Postby Ambertus » Thu Nov 29, 2018 6:09 pm

If anyone can help me resolve this new weird problem, it's you folks here at Terabyte! And that's not flattery, since Brian and others have gone far beyond the call of duty for me in the past. I absolutely LOVE BootIt BM! It's an exceptionally great product that has served me well for a very long time. Hooray and thanks to you brilliant software engineers!

But I need help. Again. Badly.

Current Issue: Installing 64-bit Windows 10 1809 (with the new fixes from Microsoft) has been plagued with inexplicable problems that are threatening to drive me nuts! :oops:
I'm trying to install that version of Win 10 on a home-built desktop computer whose hardware works great, and has OS's that have been working extremely well until recently. It's always been a dual boot system with 64-bit Windows 7 Pro and 64-bit Windows 10 Pro, but I almost always use Win 10. But after a successful install, I can't get it to boot properly this time, although I've made it work in the past.

History: My Windows 10 OS suddenly became effectively dysfunctional, even though Avira and MBAM found no malware anywhere, and SFC found no corruptions. So after several repair attempts failed, I decided to install Win 10 from scratch. This seemed the best time to swap two computers, both home-built using the same mobo: An ASUS Z87-A. I wanted to swap the two boxes because over time, I found I was demanding more and more of the one with the less powerful CPU, an i5, while that with the more powerful i7 had much lower demands. Also, the i7 box was better suited to the location I wanted. Since they both had the same mobo and same operating systems, I didn't anticipate any problems due to the swap (aside from possible Microsoft activation issues). This is because although I swapped machines, I did NOT swap any disk drives -- so the operating systems and applications and other data disks remained where they were. And this seems to have worked fine (and I still think so).

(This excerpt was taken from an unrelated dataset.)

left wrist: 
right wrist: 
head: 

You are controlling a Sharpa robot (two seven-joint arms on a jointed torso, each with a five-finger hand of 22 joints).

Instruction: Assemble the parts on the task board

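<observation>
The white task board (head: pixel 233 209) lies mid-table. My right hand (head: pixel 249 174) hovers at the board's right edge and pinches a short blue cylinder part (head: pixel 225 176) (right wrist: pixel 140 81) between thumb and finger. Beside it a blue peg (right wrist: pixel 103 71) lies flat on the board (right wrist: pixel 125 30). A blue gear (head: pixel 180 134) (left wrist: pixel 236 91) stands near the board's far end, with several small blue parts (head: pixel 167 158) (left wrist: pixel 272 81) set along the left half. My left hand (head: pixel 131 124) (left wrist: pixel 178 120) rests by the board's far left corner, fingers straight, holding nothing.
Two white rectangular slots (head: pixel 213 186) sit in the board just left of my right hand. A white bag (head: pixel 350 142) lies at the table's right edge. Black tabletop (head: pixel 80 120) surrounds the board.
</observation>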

So I used various Windows prep tools to pre-customize and debloat the installation media. But the MSMG ToolKit eventually failed because I had to run it under Windows 7, so I tried WinToolkit. That didn't work properly either, so I reluctantly purchased a home license of NTLite, which successfully produced a customized Win 10 1809 install ISO.

My first attempt of installing it didn't pan out because I installed it on an EMBR disk (because I had pre-planned to use BIBM). But after I disabled BIBM and converted the disk back to a standard MBR disk (an SSD), the installation appeared to work correctly. But when I then changed the disk back to EMBR and re-activated BIBM (partitions limited to 4 primaries), the Partition Work function complained that there was no BCD, a problem I've run into too many times. MY QUESTION ONE: Is it normal that the Installation of Windows 10 does NOT create a BCD Store?

So I booted to Windows 7 and ran the BCDEDIT commands to create a BCD store on the new Win 10 partition. Then I re-installed BIBM v1.52

But when I rebooted into BIBM on the Win 10 disk for the first time, I noticed that although I could successfully correct the top item in the Partition Work page for all parameters, when I selected the second radio button, there were only two entries: Windows Boot Manager and the same item from radio button one. In other words, there were no entries for Resume or Recovery or Memory testing. With all previous BCD stores for both Win 10 and Win 7, all of them were present, so this is MY QUESTION TWO: Did I do something wrong in the BCDEDIT commands to produce this unusual situation? What are the recommended command sequence?

So after completing the Partition Work and creating the required Boot Menu item and rebooting then selecting the new Boot menu item, I got an error message complaining the NTLDR is missing. MY QUESTION THREE: What did I do wrong that produced this error message?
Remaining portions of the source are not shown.